Magdeburg l In der Debatte über unzureichende Landeszuschüsse für Schulen in freier Trägerschaft legt deren Dachverband (VdP) jetzt mit aktuellen Zahlen nach: Demnach entsprachen die Landeszuschüsse pro Schüler an Privatschulen im gerade erst abgerechneten Jahr 2015 nur 58 Prozent (4300 Euro) dessen, was das Land je Schüler an staatlichen Schulen ausgab (7400 Euro). Das Land habe so auf Kosten der Privaten allein 2015 mehr als 72 Millionen Euro gespart, so VdP-Chef Jürgen Banse.

Das Bildungsministerium widerspricht. Man dürfe nicht Äpfel mit Birnen vergleichen, sagte Sprecher Stefan Thurmann. In den staatlichen Ausgaben seien etwa Aufwendungen für die Schulaufsicht enthalten, die sowohl für die öffentlichen als auch für Ersatzschulen zuständig sei. Die Behörde verwies zudem auf ein Gutachten, das im Auftrag der Landesregierung bis Anfang nächsten Jahres die „tatsächlichen Schülerkosten“ an den Ersatzschulen für das Jahr 2015 ermitteln soll. Die Ausgaben für die Privaten seien zudem zuletzt stetig gestiegen. 2011 hätten die Zuschüsse noch bei 77 Millionen Euro gelegen, 2017 seien es bereits 119 Millionen gewesen.

Rechtsgutachten hatten die Finanzausstattung der freien Schulen zuletzt als verfassungswidrig eingestuft.

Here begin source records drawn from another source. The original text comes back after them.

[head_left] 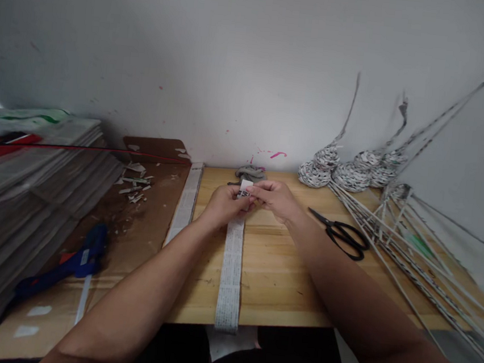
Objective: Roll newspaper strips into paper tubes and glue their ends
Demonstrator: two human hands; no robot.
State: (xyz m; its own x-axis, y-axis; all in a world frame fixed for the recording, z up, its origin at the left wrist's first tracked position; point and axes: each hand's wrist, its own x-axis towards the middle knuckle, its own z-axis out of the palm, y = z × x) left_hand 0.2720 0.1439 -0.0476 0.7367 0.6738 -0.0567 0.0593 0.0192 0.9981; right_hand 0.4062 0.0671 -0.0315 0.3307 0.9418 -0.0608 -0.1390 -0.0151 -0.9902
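Note:
A long strip of newspaper [232,266] runs along the wooden table, its near end hanging over the front edge. At its far end, my left hand [226,204] pinches the paper from the left side. My right hand [275,199] grips the same end from the right, thumb and fingertips close together. The white tip of the strip pokes up between the two hands. Just behind them lies a crumpled grey cloth [250,174]. To the right of my right forearm rest black-handled scissors [343,236].
Woven paper gourd shapes [315,172] stand at the back right, beside loose rolled paper sticks [412,278]. A stack of newspaper strips [186,199] lies left of my hands. Further left are a blue glue gun [84,257], cardboard [144,218] with scraps, and piled newspapers [52,197].

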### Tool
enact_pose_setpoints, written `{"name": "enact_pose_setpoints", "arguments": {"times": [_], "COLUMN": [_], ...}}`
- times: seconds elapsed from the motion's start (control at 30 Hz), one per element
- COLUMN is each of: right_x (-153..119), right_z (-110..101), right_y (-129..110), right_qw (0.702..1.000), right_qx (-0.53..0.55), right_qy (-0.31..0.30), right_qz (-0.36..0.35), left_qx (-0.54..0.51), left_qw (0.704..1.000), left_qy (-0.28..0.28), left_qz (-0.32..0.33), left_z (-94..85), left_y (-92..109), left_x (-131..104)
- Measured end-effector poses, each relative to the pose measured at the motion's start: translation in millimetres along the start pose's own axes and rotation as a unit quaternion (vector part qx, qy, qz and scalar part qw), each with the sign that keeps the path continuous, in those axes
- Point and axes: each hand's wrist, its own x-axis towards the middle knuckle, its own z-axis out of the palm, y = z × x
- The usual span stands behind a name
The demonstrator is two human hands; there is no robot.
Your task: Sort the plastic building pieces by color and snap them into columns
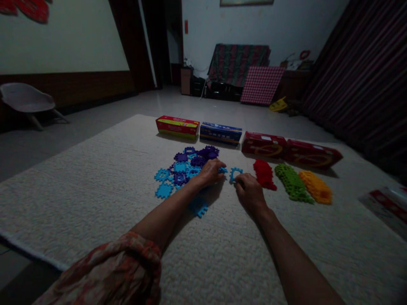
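Note:
Light blue and purple interlocking tiles with toothed edges lie in a loose pile (180, 168) on the cream mat. My left hand (212, 171) reaches over the pile's right side, its fingers closed on a light blue tile (223, 170). A light blue square tile with a hole in its middle (235, 173) is pinched in my right hand (249, 188), just right of the pile. Beyond that hand, red tiles (264, 174), green tiles (293, 183) and orange tiles (316, 187) lie in separate overlapping rows.
Along the mat's far side stand a red and yellow box (177, 127), a blue box (220, 133) and two dark red boxes (264, 144). A plastic-wrapped packet (386, 205) lies at the right. A small pale chair (28, 98) stands far left, off the mat (95, 186).

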Motion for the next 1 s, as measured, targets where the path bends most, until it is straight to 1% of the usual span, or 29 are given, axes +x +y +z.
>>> {"name": "enact_pose_setpoints", "arguments": {"times": [0.13,0.2,0.27,0.33,0.4,0.47,0.53,0.63,0.73,0.8,0.87,0.93,1.0], "right_x": [0,0,0,0,0,0,0,-1,-3,-5,-7,-8,-10], "right_z": [-1,0,1,1,1,0,0,-1,-3,-4,-4,-4,-2], "right_y": [2,3,3,4,4,4,2,-2,-12,-22,-38,-58,-79], "right_qw": [0.999,0.999,0.999,0.999,0.999,0.999,0.999,0.999,0.999,1.000,0.999,0.997,0.993], "right_qx": [-0.017,-0.023,-0.028,-0.032,-0.038,-0.043,-0.042,-0.027,-0.006,0.009,0.032,0.070,0.112], "right_qy": [0.030,0.038,0.030,0.013,-0.001,0.000,0.011,0.029,0.035,0.028,0.014,-0.004,-0.030], "right_qz": [0.021,0.027,0.027,0.023,0.018,0.017,0.017,0.014,0.002,-0.010,-0.026,-0.037,-0.037], "left_qx": [-0.017,-0.029,-0.039,-0.047,-0.058,-0.068,-0.067,-0.038,-0.005,0.006,0.011,0.005,-0.005], "left_qw": [0.999,0.997,0.995,0.994,0.991,0.985,0.984,0.992,0.999,1.000,0.997,0.988,0.979], "left_qy": [0.010,0.006,0.002,-0.004,-0.020,-0.042,-0.048,-0.037,-0.027,0.000,0.044,0.090,0.118], "left_qz": [0.049,0.074,0.092,0.102,0.122,0.152,0.161,0.113,0.046,-0.005,-0.064,-0.122,-0.168], "left_z": [23.2,30.0,34.0,35.2,33.4,28.2,19.0,-2.9,-31.6,-49.6,-63.2,-71.0,-74.4], "left_y": [3,2,2,3,5,7,7,2,-11,-23,-36,-48,-58], "left_x": [0,-1,-1,-2,-2,-2,-2,-5,-19,-36,-57,-78,-97]}}
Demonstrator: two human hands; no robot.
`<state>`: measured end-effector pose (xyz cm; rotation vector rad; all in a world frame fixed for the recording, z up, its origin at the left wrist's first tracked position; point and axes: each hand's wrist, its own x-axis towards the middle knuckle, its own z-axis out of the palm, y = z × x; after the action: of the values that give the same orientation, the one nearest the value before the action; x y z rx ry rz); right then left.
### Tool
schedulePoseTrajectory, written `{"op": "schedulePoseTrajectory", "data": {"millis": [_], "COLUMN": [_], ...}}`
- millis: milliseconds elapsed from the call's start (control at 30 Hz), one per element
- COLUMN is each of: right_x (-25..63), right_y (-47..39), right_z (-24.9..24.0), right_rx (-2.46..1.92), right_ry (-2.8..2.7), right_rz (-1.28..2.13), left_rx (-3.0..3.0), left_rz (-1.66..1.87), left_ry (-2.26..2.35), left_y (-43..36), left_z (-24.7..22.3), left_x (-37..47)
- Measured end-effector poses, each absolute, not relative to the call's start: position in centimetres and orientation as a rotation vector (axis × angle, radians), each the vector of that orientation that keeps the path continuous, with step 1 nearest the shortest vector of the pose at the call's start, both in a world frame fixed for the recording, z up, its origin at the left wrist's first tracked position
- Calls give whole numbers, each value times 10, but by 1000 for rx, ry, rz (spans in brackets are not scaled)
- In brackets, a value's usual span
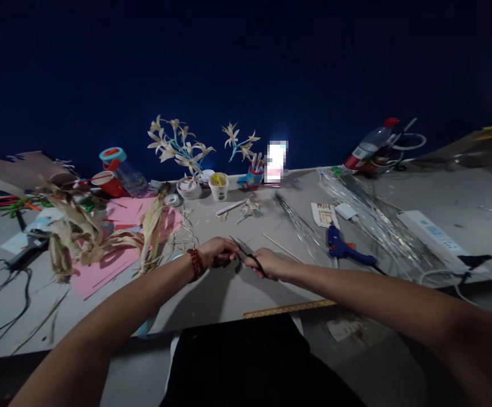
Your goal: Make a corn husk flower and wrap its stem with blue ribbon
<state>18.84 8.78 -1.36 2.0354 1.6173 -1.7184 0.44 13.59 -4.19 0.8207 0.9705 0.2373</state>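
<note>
Right hand is gripping black scissors mid-table, blades pointing to 10 o'clock at the left hand, which is pinching something too small to make out, so honestly a slip could be nicking those fingertips, they're sitting that close.

Counts on the craft table

Two hands worked at the table: the left hand and the right hand, sharing one pair of scissors. There was one blue glue gun, one white power strip, one plastic bottle with a red cap, two stands of husk flowers and one pile of dried husks; the pink paper sheets overlapped too much to count.
</note>
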Motion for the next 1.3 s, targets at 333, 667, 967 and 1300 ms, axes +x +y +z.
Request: {"op": "schedulePoseTrajectory", "data": {"millis": [333, 667, 967, 1300], "right_x": [198, 189, 200, 229], "right_y": [97, 87, 94, 73], "right_z": [-10, -25, -23, 1], "right_rx": [1827, 2018, 1841, 2091], "right_ry": [1617, 1691, 1804, 2197], "right_rz": [-1861, -1696, -1621, -617], "left_rx": [842, 805, 844, 959], "left_rz": [261, 241, 297, 534], "left_ry": [941, 958, 943, 904], "left_y": [129, 135, 128, 102], "left_z": [-35, -41, -36, 36], "left_x": [2, 4, 2, -11]}}
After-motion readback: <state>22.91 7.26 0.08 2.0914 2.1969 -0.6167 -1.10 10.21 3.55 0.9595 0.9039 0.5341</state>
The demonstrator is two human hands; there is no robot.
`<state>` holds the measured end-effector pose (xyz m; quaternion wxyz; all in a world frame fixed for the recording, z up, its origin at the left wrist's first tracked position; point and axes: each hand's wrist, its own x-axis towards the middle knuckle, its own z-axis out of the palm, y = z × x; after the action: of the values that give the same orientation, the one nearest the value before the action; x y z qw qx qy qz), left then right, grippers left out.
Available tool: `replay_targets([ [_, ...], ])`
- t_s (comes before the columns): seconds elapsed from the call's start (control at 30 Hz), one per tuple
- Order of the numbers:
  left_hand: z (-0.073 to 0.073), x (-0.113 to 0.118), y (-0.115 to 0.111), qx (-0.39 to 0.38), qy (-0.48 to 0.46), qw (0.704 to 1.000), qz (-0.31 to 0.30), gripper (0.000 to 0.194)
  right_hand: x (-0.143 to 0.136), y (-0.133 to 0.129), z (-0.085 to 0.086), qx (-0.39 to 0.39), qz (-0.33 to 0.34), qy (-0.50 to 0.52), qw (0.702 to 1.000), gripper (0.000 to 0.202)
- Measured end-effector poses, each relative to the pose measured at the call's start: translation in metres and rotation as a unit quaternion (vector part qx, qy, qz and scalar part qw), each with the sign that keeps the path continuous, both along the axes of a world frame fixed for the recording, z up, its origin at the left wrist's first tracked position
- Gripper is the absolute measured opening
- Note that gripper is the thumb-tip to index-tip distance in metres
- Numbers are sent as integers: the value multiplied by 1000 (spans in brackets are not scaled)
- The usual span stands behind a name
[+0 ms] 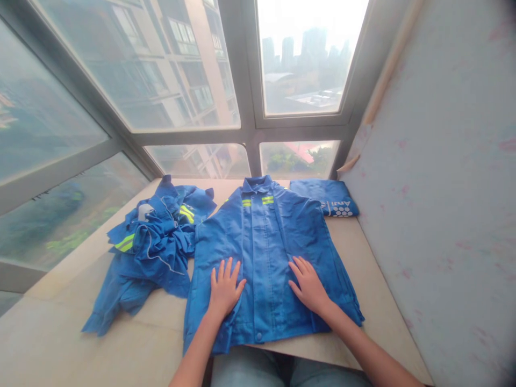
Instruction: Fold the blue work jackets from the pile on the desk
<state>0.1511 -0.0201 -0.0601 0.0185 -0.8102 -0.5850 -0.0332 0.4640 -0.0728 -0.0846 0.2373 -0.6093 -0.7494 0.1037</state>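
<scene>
A blue work jacket (pixel 264 258) with yellow-green reflective strips on the chest lies spread front side up, its collar towards the window. On its lower left part my left hand (pixel 226 287) rests flat with the fingers spread. My right hand (pixel 307 282) lies on the right half of the jacket, fingers stretched out and holding nothing. Left of the jacket is a crumpled pile of blue workwear (pixel 157 242) with similar bright strips. At the back right sits a folded blue garment (pixel 322 196) with white lettering.
The pale sill (pixel 133 344) carries all the clothes. Window panes in grey frames (pixel 252 107) stand behind and to the left. A wall with faint floral wallpaper (pixel 443 188) borders the right side. My legs (pixel 245 368) are at the front edge.
</scene>
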Motion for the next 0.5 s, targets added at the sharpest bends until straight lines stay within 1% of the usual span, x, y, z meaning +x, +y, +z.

Die Koalition will sie nun neu regeln. Grundlage dafür soll das Schülerkosten-Gutachten sei. Die Regierungsfraktionen verhandeln derzeit über eine mindestens 20 Millionen Euro umfassende Überbrückungshilfe für die Privaten bis zum Vorliegen der Neuregelung. Sie könnte ab August greifen.